◆ **DIRECTIONS**:
Pictures stay out, but every line of the data is copied exactly.

◆ **THE DATA**:
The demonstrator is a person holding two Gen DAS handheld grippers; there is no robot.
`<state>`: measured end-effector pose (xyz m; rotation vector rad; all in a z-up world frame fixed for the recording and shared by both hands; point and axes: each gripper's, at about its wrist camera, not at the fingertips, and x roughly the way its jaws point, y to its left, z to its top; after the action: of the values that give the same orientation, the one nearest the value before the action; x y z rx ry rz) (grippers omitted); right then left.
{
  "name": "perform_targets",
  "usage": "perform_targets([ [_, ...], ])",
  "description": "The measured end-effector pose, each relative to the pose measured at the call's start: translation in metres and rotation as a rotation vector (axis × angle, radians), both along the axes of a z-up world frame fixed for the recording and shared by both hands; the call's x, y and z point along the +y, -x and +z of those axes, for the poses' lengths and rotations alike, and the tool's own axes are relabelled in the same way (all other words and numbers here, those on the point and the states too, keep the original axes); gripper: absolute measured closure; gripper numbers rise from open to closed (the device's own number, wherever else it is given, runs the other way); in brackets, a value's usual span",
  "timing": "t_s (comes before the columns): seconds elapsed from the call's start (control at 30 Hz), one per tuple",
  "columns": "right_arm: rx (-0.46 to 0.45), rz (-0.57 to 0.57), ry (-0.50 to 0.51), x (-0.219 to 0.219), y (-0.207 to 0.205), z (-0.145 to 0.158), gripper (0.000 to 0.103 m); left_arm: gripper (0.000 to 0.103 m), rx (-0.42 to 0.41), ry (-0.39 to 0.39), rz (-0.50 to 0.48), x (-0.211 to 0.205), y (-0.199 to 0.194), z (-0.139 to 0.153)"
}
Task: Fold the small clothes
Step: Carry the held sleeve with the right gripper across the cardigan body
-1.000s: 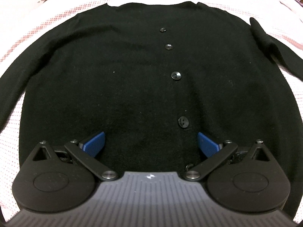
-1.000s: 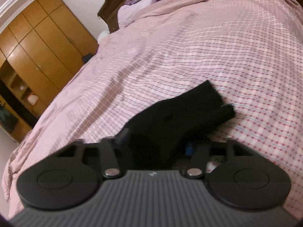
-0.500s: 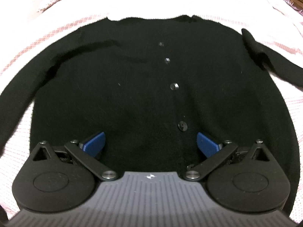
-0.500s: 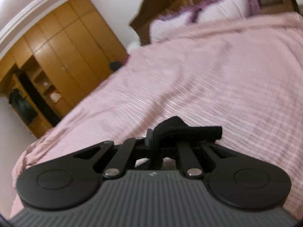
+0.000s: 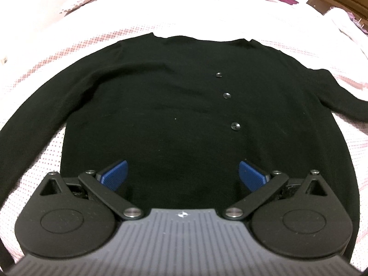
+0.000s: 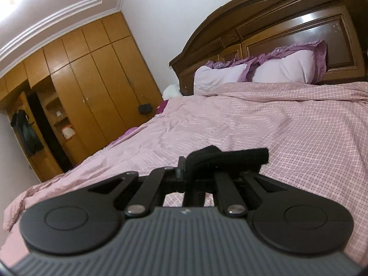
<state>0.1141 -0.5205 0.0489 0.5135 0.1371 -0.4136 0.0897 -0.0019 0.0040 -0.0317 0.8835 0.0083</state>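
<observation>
A black cardigan (image 5: pixel 161 105) lies flat on the pink checked bedspread (image 5: pixel 161 11), buttons (image 5: pixel 235 126) running up its front, sleeves spread to both sides. My left gripper (image 5: pixel 182 172) hovers open above the cardigan's lower body, its blue pads (image 5: pixel 115 172) wide apart with nothing between them. In the right wrist view my right gripper (image 6: pixel 195 168) is shut on the black sleeve cuff (image 6: pixel 230 155), lifted off the bed; the cuff's end sticks out to the right of the jaws.
A dark wooden headboard (image 6: pixel 287 34) with lilac pillows (image 6: pixel 287 66) stands at the far end of the bed. Wooden wardrobes (image 6: pixel 92 80) line the wall on the left. Bare bedspread (image 6: pixel 276 126) stretches ahead of the right gripper.
The right gripper shut on the sleeve cuff and rose with it, tilting toward level. The left gripper lifted a little, so the cardigan looks smaller and its right sleeve has straightened.
</observation>
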Motion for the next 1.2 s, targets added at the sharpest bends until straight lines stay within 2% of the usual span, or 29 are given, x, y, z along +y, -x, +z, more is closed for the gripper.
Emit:
perform_targets([
  [0.17,0.025,0.065,0.015,0.018,-0.007,0.001,0.095,0.0,0.003,0.012,0.011,0.003,-0.004,-0.001],
  [0.33,0.026,0.181,0.016,0.055,-0.031,0.008,0.095,0.0,0.002,0.006,0.031,0.012,-0.004,0.001],
  [0.73,-0.083,0.497,0.056,0.189,-0.091,0.055,0.095,0.0,-0.043,0.008,0.11,0.056,0.004,0.015],
  [0.9,-0.119,0.633,0.061,0.249,-0.104,0.067,0.095,0.0,-0.07,-0.006,0.152,0.078,0.013,0.021],
  [1.03,-0.09,0.759,0.062,0.295,-0.11,0.053,0.095,0.0,-0.077,-0.008,0.192,0.096,0.02,0.022],
  [1.2,0.039,0.911,0.04,0.353,-0.115,0.001,0.095,0.0,-0.07,0.006,0.236,0.116,0.024,0.017],
])
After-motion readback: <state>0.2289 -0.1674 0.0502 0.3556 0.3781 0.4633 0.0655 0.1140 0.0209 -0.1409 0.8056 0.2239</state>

◆ **WRITTEN SOLUTION**:
The demonstrator is a person holding two Gen DAS handheld grippers; there is no robot.
`<state>`: measured end-effector pose (xyz m; rotation vector rad; all in a z-up world frame fixed for the recording and shared by both hands; point and axes: each gripper's, at about its wrist camera, not at the fingertips, and x roughly the way its jaws point, y to its left, z to its top; after the action: of the values that give the same orientation, the one nearest the value before the action; x y z rx ry rz) (grippers omitted); right then left.
{
  "name": "perform_targets",
  "usage": "perform_targets([ [_, ...], ])",
  "description": "The measured end-effector pose, each relative to the pose measured at the call's start: translation in metres and rotation as a rotation vector (axis × angle, radians), both along the axes of a z-up world frame fixed for the recording and shared by both hands; the call's x, y and z point along the +y, -x and +z of those axes, for the poses' lengths and rotations alike, and the tool's own axes are relabelled in the same way (all other words and numbers here, those on the point and the states too, keep the original axes); gripper: absolute measured closure; gripper numbers rise from open to closed (the device's own number, wherever else it is given, runs the other way); in brackets, a value's usual span",
  "timing": "t_s (comes before the columns): seconds elapsed from the call's start (control at 30 Hz), one per tuple",
  "columns": "right_arm: rx (-0.46 to 0.45), rz (-0.57 to 0.57), ry (-0.50 to 0.51), x (-0.219 to 0.219), y (-0.207 to 0.205), z (-0.145 to 0.158), gripper (0.000 to 0.103 m); left_arm: gripper (0.000 to 0.103 m), rx (-0.42 to 0.41), ry (-0.39 to 0.39), rz (-0.50 to 0.48), x (-0.211 to 0.205), y (-0.199 to 0.194), z (-0.139 to 0.153)"
}
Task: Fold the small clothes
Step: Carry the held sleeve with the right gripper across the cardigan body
-1.000s: 
-1.000s: 
-0.500s: 
-0.500s: 
+0.000s: 
+0.000s: 
<state>0.1141 -0.5205 0.0489 0.5135 0.1371 -0.4136 0.0897 -0.0019 0.0040 -0.0317 0.8835 0.0083</state>
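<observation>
A black cardigan (image 5: pixel 161 105) lies flat on the pink checked bedspread (image 5: pixel 161 11), buttons (image 5: pixel 235 126) running up its front, sleeves spread to both sides. My left gripper (image 5: pixel 182 172) hovers open above the cardigan's lower body, its blue pads (image 5: pixel 115 172) wide apart with nothing between them. In the right wrist view my right gripper (image 6: pixel 195 168) is shut on the black sleeve cuff (image 6: pixel 230 155), lifted off the bed; the cuff's end sticks out to the right of the jaws.
A dark wooden headboard (image 6: pixel 287 34) with lilac pillows (image 6: pixel 287 66) stands at the far end of the bed. Wooden wardrobes (image 6: pixel 92 80) line the wall on the left. Bare bedspread (image 6: pixel 276 126) stretches ahead of the right gripper.
The right gripper shut on the sleeve cuff and rose with it, tilting toward level. The left gripper lifted a little, so the cardigan looks smaller and its right sleeve has straightened.
</observation>
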Motion for the next 1.2 s, targets added at the sharpest bends until straight lines stay within 2% of the usual span, or 29 are given, x, y, z along +y, -x, +z, more is closed for the gripper.
Emit:
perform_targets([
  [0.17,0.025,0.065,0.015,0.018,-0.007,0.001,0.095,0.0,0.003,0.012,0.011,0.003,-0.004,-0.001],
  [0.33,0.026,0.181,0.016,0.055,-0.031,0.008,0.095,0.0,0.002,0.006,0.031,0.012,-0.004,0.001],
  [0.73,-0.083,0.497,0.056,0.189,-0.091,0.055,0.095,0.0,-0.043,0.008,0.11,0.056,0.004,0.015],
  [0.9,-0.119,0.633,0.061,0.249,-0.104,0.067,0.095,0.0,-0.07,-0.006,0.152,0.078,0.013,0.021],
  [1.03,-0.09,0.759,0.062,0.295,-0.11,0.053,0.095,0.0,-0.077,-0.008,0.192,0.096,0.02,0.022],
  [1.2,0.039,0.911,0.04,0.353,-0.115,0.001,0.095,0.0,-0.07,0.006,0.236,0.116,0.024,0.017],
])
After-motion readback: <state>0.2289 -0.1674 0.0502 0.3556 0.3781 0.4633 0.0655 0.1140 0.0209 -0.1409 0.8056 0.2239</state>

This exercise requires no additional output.